同作をあえて分けるとすれば、2つのパートになる。民謡クルセイダーズの意義と「民謡とは何か」を探る前半。そして、コロンビアでのレコーディングを含め、ワールドツアーの様子を撮影した後半部だ。

前半は、民謡クルセイダーズの国内での演奏を映しながら、レコードや祭りの映像を交えつつ日本各地の民謡を紹介している。その際、元ちとせや久保田麻琴などのアーティスト、ピーター・バラカンや岸野雄一、大石始といった批評家、DJの俚謡山脈のインタビューを交えつつ、民謡を多角的に学びほぐしていく。

特徴的なのはリズムが強調されている点だ。リズムについて語られた後、各地の祭りを映すカメラは、人々が踊る姿と共に、手拍子や音を鳴らす下駄にもフォーカスする。大きく鳴り響くクラップ音によって、民謡がだんだんとグルーヴィーなダンスミュージックのように聞こえてくるのだ。
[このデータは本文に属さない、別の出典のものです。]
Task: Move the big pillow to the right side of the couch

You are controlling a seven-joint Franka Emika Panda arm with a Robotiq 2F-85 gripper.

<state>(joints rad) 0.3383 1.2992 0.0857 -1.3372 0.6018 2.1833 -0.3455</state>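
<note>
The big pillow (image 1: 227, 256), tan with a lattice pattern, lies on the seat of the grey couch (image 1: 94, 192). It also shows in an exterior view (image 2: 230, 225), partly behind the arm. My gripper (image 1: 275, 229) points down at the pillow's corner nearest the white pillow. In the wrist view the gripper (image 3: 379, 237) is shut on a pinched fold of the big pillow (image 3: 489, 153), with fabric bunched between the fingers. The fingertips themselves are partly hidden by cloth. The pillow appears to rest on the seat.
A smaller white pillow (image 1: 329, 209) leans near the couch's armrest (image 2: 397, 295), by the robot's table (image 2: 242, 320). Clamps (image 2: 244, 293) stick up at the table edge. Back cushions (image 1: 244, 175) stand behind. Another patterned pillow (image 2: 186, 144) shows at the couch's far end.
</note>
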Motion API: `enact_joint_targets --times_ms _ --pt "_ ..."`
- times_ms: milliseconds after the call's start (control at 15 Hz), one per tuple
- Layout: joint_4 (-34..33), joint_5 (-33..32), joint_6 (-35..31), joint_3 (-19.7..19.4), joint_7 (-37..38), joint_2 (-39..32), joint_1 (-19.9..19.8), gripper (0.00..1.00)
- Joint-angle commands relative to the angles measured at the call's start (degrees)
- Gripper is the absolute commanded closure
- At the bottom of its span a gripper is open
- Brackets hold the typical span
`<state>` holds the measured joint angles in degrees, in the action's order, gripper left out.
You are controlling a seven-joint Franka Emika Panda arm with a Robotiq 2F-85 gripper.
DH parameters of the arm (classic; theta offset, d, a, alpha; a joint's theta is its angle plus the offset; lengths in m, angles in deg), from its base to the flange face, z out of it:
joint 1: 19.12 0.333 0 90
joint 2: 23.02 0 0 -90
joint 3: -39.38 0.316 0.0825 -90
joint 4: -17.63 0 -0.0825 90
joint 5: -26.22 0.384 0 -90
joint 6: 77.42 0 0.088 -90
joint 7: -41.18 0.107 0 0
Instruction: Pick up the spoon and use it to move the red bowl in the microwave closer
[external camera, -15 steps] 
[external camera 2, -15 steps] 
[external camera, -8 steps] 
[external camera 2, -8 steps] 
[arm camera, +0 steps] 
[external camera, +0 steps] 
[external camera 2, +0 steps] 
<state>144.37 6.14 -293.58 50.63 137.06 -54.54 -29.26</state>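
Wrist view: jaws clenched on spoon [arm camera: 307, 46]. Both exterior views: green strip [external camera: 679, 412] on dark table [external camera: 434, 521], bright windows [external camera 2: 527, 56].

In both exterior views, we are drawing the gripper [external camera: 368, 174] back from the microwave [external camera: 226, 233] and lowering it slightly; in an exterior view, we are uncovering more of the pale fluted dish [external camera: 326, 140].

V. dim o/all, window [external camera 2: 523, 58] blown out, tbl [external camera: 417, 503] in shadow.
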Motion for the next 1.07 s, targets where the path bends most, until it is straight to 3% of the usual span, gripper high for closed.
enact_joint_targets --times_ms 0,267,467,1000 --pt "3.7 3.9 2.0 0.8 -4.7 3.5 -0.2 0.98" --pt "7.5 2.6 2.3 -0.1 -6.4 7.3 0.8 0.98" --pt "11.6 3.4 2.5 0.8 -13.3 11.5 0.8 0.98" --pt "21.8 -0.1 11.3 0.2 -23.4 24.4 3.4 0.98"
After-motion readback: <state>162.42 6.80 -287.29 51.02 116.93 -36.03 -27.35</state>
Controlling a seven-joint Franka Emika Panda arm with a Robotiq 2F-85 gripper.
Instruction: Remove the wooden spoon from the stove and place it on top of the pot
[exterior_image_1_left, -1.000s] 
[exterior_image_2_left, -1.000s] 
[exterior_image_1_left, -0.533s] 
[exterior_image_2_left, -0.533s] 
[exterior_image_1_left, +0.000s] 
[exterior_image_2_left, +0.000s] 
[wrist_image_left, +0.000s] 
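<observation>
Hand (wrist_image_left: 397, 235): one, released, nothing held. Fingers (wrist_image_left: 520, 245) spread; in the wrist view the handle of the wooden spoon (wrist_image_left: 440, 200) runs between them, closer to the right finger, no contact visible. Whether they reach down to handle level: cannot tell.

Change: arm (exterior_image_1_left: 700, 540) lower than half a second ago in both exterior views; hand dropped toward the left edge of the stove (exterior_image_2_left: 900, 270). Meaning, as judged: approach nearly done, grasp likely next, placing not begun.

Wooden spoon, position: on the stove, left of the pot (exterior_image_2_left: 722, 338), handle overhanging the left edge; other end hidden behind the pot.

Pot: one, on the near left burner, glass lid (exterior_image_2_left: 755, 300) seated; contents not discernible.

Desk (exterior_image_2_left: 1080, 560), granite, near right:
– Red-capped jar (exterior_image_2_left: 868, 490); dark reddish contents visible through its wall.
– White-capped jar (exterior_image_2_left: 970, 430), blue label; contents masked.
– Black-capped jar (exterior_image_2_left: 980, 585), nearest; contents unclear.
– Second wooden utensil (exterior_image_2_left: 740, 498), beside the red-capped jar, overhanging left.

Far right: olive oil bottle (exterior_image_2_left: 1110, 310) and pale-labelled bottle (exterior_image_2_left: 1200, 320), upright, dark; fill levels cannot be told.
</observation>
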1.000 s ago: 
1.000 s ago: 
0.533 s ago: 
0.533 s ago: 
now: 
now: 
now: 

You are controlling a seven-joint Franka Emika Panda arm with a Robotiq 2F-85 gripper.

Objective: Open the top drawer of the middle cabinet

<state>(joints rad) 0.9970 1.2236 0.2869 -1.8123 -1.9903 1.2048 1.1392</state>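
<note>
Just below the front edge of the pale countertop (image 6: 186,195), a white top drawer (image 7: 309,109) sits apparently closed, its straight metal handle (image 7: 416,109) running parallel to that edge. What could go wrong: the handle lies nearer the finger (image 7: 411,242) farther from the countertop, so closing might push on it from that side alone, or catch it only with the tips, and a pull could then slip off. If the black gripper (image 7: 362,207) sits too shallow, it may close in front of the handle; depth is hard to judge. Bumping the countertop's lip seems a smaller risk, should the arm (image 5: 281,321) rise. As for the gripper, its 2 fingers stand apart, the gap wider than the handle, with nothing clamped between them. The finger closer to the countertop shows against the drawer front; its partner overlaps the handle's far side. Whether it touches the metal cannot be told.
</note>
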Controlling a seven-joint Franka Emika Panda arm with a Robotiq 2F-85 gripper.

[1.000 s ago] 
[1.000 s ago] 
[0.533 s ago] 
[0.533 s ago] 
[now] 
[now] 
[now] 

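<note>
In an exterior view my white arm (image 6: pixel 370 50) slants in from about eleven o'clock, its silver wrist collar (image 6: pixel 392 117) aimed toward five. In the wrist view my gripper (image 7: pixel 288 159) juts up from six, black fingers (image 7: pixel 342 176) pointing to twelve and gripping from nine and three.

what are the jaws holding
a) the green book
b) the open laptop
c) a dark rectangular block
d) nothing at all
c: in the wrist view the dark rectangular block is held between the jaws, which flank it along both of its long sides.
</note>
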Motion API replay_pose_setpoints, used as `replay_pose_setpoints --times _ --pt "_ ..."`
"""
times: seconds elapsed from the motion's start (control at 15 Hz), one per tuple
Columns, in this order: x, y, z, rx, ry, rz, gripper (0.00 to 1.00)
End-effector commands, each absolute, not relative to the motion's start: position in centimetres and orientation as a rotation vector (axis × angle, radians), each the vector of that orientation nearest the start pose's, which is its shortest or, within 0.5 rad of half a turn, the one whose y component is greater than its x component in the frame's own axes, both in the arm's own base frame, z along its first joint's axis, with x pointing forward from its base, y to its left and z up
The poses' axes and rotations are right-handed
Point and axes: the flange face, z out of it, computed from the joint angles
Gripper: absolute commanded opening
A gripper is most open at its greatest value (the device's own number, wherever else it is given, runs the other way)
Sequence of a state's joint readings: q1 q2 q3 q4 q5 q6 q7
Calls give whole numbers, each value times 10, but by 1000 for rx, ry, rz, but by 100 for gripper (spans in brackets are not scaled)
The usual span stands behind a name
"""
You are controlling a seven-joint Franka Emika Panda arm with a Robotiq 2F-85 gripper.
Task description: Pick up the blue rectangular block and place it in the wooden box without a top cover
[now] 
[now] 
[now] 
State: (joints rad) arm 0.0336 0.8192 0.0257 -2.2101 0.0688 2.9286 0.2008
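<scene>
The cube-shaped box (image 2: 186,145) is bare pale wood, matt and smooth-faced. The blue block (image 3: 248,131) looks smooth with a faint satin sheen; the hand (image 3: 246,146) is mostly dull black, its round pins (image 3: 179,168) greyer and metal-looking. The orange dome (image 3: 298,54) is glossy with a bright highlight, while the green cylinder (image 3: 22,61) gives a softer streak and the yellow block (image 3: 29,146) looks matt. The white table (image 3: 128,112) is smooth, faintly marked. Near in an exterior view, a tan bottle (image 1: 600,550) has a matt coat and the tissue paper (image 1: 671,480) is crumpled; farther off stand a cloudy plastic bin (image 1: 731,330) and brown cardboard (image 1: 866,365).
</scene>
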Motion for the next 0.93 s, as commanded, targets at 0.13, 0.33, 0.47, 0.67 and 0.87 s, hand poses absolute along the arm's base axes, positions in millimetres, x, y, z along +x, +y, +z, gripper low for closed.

そのようにして、さまざまな観点から捉え直された民謡の歴史に、民謡クルセイダーズの活動も位置付けられていく。民謡とポピュラーミュージックとの融合の歴史、とりわけ、ラテンと日本の民謡の関係について語られた後、民謡クルセイダーズと、日本を代表するラテンビッグバンド、東京キューバンボーイズとの共演コンサート映像が流れるのは象徴的だ。

この共演の場面に限らないが、同作は、アーティストのカリスマ性を過度に強調するような仕方では、ライブ映像を使っていないのも印象的だ。とりわけ前半部は、ライブが映ったかと思えば、すぐにインタビューやレコードなどの映像と混ぜられている。近年の人気アーティストのドキュメンタリーでは、直接的な新作プロモーションに近いものやジャーナリズムが欠如した作品も存在する。同作はそうしたものとは一線を画しており、前述の通り、民謡自体を深く探求しながら、民謡クルセイダーズとを結びつけている。